Now, the day after my book disappeared, the book was called for in the
National Library by a reader who carried it away, and no one knows how
the theft was effected."

The guests uttered many exclamations of surprise.

"Certainly, the affair looks serious," said one.

"Well, the police investigated the matter, and, as usual, discovered no
clue whatever."

"They never do, when Arsène Lupin is concerned in it."

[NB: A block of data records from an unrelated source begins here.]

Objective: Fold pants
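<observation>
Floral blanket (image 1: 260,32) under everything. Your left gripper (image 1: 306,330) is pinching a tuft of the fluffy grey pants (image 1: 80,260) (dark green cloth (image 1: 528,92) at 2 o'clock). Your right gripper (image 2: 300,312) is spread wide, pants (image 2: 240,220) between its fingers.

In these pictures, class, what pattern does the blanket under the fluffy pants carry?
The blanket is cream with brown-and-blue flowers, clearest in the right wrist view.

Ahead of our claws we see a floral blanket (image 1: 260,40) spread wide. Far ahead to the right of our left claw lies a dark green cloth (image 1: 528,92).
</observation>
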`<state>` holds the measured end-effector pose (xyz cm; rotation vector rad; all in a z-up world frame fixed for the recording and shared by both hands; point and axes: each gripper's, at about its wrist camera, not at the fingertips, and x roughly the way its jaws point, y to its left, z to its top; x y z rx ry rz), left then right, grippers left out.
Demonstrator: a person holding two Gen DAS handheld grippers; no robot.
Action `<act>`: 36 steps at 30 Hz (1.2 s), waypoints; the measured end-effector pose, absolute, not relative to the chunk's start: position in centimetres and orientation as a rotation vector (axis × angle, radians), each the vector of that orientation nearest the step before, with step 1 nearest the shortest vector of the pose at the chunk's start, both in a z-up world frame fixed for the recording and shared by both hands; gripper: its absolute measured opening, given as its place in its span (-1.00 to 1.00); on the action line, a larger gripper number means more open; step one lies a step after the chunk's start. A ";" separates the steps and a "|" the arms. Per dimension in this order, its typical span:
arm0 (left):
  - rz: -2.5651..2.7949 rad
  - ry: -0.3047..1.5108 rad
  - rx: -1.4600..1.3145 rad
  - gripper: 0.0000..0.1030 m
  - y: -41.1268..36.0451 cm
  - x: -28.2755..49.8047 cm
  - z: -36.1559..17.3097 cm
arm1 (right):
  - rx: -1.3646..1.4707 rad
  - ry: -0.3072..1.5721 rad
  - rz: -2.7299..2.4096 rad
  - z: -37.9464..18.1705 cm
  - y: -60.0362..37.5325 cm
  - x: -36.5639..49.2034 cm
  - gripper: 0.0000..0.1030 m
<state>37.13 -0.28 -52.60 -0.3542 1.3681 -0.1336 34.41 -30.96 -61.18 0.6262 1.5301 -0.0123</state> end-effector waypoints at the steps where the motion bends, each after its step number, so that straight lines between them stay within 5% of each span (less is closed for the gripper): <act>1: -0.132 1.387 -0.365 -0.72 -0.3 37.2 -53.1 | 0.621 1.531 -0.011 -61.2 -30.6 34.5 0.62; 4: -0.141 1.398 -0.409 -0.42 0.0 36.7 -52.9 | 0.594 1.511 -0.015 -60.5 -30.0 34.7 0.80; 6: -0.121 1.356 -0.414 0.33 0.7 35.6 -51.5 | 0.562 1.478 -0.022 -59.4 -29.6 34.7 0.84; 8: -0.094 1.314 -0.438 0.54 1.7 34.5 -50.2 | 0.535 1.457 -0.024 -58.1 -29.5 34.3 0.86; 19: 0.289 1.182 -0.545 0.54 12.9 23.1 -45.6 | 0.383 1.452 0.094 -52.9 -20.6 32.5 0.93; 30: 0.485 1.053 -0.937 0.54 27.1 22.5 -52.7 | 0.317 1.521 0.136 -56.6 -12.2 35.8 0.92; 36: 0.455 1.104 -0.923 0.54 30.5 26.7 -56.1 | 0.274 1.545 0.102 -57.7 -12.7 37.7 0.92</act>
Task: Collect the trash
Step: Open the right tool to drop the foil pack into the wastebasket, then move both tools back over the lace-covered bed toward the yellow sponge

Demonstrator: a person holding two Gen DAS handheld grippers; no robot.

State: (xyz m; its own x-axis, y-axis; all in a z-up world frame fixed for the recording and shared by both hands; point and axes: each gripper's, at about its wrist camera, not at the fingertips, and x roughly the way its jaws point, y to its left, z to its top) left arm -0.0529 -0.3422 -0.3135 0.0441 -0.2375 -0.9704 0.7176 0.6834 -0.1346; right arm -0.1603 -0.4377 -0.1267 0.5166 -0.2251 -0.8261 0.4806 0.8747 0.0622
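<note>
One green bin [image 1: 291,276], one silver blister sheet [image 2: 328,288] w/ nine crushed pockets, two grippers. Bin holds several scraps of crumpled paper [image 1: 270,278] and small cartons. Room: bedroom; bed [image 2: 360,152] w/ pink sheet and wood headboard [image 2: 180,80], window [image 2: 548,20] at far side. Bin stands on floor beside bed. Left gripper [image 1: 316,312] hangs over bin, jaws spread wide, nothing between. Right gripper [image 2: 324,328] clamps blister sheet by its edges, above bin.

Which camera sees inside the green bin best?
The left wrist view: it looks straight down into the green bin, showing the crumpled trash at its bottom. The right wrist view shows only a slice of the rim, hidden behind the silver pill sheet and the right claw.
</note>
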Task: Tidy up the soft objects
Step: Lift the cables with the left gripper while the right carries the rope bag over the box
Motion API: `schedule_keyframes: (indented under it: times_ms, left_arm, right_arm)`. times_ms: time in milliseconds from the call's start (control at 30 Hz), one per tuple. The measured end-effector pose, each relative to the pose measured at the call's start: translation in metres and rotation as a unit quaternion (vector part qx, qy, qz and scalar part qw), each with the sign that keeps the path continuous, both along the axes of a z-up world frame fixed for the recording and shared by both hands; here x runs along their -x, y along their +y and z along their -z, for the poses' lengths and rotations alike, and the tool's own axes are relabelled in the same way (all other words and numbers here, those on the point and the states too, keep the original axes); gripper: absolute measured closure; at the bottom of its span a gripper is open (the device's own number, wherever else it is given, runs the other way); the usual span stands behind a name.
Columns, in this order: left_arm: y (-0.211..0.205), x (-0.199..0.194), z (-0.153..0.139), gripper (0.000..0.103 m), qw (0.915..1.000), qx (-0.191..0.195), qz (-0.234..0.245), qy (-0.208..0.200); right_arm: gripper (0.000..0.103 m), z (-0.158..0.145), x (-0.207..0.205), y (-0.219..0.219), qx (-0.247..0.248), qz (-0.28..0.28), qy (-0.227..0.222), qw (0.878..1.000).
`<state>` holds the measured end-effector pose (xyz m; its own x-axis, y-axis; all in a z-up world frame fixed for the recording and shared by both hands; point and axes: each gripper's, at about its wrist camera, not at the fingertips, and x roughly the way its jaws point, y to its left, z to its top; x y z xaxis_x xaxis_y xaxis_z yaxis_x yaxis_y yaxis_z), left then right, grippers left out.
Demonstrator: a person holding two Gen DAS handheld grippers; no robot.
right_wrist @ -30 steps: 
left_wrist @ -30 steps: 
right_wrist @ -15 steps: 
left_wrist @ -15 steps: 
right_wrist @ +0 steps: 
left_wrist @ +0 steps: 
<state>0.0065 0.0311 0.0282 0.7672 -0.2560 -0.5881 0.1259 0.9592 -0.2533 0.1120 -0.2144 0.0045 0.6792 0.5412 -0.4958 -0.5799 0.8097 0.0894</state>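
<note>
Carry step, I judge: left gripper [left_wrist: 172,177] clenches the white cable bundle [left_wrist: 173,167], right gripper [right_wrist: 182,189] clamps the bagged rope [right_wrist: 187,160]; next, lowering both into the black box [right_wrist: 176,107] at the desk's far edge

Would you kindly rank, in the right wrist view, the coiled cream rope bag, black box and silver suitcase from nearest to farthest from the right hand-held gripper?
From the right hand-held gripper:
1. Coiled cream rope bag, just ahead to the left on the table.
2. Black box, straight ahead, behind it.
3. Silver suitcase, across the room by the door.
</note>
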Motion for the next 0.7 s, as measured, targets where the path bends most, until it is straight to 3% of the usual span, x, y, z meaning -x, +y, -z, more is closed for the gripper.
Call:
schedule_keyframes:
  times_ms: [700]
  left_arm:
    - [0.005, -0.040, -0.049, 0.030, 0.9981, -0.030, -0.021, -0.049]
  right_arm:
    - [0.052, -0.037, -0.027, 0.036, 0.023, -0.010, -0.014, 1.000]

"Exactly; and so I decided to ask the assistance of Sherlock Holmes,
who replied that he was ready and anxious to enter the lists with Arsène
Lupin."

"What glory for Arsène Lupin!" said Velmont. "But if our national thief,
as they call him, has no evil designs on your castle, Sherlock Holmes
will have his trip in vain."

"There are other things that will interest him, such as the discovery of
the subterranean passage."

"But you told us that one end of the passage was outside the ramparts
and the other was in this very room!"

"Yes, but in what part of the room? The line which represents the
passage on the charts ends here, with a small circle marked with the
letters `T.G.,' which no doubt stand for `Tour Guillaume.' But the tower
is round, and who can tell the exact spot at which the passage touches
the tower?"

Devanne lighted a second cigar and poured himself a glass of
Benedictine. His guests pressed him with questions and he was pleased to
observe the interest that his remarks had created. The he continued:

"The secret is lost. No one knows it. The legend is to the effect that
the former lords of the castle transmitted the secret from father to son
on their deathbeds, until Geoffroy, the last of the race, was beheaded
during the Revolution in his nineteenth year."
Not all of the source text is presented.